▸ Work task
Collect each line of the entries that holds the string "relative".

▸ Input
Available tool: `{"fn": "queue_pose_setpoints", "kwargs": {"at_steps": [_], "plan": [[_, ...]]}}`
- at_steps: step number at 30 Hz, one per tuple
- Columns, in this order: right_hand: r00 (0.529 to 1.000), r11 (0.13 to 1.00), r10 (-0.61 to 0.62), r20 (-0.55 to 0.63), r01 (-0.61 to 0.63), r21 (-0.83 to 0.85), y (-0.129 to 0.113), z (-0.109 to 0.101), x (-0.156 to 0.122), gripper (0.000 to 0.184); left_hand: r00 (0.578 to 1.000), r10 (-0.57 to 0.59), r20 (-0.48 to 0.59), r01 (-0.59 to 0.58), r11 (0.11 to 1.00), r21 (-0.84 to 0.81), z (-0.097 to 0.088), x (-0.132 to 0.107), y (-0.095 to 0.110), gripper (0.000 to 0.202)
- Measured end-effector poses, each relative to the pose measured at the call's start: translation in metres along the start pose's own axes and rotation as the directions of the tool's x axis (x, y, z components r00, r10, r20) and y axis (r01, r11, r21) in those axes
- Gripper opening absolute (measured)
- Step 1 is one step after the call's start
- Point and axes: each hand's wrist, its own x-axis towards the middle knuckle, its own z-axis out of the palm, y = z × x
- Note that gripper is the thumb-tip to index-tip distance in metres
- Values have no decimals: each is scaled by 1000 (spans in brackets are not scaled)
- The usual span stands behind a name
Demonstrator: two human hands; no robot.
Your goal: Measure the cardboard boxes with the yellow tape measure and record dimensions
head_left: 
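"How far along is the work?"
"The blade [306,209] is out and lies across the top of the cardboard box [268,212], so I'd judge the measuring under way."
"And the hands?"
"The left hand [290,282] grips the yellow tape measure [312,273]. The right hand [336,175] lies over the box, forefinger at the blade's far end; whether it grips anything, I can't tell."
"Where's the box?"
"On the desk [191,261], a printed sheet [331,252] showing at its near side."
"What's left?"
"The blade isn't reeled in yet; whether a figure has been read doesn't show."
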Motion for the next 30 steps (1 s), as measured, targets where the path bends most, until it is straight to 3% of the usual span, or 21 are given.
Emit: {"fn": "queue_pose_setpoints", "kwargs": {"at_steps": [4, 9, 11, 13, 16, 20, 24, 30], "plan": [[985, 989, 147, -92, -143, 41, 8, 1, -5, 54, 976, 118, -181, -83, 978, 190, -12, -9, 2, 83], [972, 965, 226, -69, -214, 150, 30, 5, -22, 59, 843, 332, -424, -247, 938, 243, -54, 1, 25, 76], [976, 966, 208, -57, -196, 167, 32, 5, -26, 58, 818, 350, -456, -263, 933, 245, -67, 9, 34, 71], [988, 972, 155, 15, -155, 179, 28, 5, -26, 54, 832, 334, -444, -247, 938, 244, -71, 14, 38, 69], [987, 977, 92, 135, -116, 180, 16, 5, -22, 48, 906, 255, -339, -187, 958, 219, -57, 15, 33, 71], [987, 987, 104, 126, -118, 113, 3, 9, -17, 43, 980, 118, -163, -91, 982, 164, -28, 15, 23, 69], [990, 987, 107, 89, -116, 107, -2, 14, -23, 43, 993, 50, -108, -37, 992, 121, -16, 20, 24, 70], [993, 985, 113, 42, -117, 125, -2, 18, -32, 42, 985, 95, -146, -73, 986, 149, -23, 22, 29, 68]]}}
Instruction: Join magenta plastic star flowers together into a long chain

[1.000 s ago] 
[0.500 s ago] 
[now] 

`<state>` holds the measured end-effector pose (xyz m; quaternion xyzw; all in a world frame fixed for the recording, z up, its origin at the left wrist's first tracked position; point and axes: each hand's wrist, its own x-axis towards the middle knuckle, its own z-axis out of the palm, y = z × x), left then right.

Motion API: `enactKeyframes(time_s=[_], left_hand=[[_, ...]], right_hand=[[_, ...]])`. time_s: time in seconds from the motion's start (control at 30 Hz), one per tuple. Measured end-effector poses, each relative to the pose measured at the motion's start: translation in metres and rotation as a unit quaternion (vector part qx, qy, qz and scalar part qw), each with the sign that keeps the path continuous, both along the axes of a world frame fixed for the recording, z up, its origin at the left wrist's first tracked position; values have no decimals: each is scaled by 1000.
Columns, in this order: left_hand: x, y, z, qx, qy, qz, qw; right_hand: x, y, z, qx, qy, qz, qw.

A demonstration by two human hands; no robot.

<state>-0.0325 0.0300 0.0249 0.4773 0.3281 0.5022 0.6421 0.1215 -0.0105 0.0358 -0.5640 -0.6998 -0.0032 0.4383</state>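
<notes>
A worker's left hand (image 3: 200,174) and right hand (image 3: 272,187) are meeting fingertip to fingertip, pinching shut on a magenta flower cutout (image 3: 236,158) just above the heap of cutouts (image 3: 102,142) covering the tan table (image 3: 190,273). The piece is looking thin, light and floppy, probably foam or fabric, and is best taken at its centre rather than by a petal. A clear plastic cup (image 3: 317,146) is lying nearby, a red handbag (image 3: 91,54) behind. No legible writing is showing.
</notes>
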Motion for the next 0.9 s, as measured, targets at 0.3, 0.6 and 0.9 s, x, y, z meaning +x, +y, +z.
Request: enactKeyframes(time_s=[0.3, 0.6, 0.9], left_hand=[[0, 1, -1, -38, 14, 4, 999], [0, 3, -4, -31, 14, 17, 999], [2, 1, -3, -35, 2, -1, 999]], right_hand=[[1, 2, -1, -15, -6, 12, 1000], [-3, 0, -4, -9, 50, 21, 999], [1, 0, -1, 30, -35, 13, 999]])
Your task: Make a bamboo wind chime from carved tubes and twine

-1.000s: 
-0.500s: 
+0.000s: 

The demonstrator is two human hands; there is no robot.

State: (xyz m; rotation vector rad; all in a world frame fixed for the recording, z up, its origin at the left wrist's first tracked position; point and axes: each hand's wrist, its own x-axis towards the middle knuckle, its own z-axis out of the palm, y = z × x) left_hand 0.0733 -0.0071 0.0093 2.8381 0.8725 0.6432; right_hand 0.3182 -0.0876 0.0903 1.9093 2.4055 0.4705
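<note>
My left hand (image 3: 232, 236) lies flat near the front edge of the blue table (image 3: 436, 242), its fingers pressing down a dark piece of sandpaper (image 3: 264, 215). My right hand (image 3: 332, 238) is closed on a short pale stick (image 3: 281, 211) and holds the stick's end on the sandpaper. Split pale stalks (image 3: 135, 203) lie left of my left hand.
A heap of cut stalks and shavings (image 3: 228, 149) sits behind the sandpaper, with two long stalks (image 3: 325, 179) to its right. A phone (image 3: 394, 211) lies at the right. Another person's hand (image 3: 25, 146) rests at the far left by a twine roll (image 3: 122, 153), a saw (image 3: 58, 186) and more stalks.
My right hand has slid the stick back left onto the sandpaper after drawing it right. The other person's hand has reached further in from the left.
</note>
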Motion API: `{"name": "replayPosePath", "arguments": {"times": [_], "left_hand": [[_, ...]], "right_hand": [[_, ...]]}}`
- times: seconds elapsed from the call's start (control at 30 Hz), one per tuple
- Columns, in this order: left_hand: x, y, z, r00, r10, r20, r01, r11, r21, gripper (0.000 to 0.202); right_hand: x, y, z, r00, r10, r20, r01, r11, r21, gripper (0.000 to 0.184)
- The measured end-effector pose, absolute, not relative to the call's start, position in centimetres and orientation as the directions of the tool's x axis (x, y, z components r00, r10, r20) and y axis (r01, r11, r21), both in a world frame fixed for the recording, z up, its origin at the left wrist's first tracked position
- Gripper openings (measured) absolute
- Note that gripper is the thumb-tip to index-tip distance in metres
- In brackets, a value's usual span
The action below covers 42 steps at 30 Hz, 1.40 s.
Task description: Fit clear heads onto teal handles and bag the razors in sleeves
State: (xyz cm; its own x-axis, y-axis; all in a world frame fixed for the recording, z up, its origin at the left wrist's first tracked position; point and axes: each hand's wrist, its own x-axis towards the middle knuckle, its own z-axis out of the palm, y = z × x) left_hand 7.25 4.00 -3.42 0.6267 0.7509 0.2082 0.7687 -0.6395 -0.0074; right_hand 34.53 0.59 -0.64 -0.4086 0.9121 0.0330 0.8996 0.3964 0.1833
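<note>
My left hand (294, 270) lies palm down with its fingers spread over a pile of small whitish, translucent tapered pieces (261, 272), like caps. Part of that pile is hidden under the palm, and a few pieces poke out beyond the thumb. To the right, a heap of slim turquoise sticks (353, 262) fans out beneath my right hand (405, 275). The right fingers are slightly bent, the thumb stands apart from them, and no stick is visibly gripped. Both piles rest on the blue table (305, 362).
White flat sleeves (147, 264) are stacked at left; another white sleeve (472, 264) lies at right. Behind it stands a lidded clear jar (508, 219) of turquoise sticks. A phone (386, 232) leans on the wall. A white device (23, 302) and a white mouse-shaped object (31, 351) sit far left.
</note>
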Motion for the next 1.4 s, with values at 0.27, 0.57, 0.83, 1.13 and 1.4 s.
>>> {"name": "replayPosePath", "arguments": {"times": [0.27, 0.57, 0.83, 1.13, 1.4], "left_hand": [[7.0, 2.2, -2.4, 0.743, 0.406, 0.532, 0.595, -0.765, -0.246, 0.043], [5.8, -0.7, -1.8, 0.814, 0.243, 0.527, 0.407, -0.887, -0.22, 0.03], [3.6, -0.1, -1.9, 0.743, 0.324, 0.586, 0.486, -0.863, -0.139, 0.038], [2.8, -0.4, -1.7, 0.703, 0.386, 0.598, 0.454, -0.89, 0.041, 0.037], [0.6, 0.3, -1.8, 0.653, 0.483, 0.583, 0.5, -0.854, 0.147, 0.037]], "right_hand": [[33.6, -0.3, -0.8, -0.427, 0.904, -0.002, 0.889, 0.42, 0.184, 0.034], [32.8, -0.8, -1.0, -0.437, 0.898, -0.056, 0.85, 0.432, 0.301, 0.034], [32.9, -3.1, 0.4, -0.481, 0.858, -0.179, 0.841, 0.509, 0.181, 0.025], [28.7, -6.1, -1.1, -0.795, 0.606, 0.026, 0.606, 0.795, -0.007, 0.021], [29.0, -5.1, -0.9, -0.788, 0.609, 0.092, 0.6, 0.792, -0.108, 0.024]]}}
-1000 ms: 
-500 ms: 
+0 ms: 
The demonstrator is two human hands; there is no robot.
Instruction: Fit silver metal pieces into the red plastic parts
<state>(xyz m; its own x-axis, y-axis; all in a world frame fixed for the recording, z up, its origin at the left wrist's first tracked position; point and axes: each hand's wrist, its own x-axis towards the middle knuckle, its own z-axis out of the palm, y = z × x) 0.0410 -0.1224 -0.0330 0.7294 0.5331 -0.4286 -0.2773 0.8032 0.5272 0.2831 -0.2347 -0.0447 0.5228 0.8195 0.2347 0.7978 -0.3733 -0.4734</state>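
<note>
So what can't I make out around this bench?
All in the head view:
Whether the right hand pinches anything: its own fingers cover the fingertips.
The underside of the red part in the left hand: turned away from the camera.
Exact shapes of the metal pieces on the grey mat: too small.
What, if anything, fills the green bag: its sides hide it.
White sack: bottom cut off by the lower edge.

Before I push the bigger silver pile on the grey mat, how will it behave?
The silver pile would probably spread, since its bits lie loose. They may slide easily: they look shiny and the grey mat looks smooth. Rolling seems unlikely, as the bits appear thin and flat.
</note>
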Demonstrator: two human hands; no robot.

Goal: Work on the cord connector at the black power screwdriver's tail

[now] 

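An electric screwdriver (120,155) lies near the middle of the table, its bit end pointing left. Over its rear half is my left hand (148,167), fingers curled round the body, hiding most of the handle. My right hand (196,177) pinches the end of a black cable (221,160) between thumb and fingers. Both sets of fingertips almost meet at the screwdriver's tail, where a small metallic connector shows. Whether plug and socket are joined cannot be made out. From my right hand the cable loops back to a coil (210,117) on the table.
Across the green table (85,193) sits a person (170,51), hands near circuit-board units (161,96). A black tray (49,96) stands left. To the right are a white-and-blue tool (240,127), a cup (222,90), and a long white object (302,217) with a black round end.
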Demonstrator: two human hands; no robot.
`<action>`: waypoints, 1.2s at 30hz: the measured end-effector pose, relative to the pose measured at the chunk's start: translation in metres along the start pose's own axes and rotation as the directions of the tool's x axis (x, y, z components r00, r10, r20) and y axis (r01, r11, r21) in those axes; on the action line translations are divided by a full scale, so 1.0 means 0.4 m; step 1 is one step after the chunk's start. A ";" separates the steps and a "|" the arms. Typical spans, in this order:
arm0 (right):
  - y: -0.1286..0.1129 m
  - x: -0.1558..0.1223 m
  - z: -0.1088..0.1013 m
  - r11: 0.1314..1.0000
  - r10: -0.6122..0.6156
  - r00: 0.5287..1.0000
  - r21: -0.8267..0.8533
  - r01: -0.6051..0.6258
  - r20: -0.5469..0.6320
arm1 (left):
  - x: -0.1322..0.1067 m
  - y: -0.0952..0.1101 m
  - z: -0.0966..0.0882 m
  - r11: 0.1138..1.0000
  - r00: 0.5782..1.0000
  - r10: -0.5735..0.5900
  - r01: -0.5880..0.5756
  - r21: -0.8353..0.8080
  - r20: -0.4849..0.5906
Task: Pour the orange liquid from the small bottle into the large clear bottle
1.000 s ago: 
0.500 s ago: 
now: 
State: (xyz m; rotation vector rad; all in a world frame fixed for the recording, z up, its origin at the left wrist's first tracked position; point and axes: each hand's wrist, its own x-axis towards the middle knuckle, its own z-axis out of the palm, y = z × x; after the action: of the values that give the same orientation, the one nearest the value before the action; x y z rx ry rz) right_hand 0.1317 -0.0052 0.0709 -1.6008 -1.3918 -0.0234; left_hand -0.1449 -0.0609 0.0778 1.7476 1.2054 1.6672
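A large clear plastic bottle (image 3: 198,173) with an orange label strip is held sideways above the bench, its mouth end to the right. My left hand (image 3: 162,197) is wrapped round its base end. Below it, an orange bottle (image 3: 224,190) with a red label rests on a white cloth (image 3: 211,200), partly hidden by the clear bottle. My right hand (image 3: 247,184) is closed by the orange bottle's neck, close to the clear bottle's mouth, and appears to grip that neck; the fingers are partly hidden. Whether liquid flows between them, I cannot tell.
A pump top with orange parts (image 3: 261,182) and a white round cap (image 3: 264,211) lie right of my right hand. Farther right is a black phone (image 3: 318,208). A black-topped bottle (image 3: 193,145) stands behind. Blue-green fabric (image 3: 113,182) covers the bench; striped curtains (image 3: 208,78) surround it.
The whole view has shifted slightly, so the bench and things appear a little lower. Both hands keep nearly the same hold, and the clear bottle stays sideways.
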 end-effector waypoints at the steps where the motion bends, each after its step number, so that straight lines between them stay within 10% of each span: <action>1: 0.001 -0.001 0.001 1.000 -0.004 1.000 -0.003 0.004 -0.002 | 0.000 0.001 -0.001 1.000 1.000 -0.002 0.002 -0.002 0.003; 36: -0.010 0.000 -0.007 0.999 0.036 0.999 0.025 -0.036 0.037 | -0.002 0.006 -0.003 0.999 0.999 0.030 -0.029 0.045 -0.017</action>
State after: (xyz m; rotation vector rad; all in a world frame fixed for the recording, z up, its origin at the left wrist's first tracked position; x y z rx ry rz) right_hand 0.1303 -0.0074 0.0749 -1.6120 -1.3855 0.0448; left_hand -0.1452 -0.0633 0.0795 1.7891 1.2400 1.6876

▸ Exercise response
- Measured end-effector poses, each relative to the pose measured at the call's start: translation in metres along the start pose's own axes and rotation as the directions of the tool's x axis (x, y, z components r00, r10, r20) and y axis (r01, r11, r21) in those axes
Motion API: `enactKeyframes(time_s=[_], left_hand=[[_, ...]], right_hand=[[_, ...]])`. time_s: time in seconds from the motion's start (control at 30 Hz), one per tuple. Measured end-effector poses, each relative to the pose measured at the motion's start: translation in metres and rotation as a unit quaternion (vector part qx, qy, qz and scalar part qw), each with the sign that keeps the path continuous, both along the axes of a world frame fixed for the recording, z up, its origin at the left wrist's first tracked position; values have no decimals: each is scaled by 1000.
- The measured end-effector pose, absolute, not relative to the call's start, position in centimetres and orientation as the directions of the tool's x axis (x, y, z components r00, r10, r20) and y axis (r01, r11, r21), both in a world frame fixed for the recording, z up, its origin at the left wrist's first tracked position
`<action>`: waypoints, 1.2s at 30hz: the measured end-effector pose, relative to the pose measured at the chunk's start: translation in metres along the start pose's own axes and rotation as the directions of the tool's x axis (x, y, z components r00, r10, r20) and y axis (r01, r11, r21) in those axes; on the action line translations are divided by a full scale, so 1.0 means 0.4 m; step 1 is one step after the chunk's start. A ";" separates the steps and a "|" the arms. Typical spans, in this order:

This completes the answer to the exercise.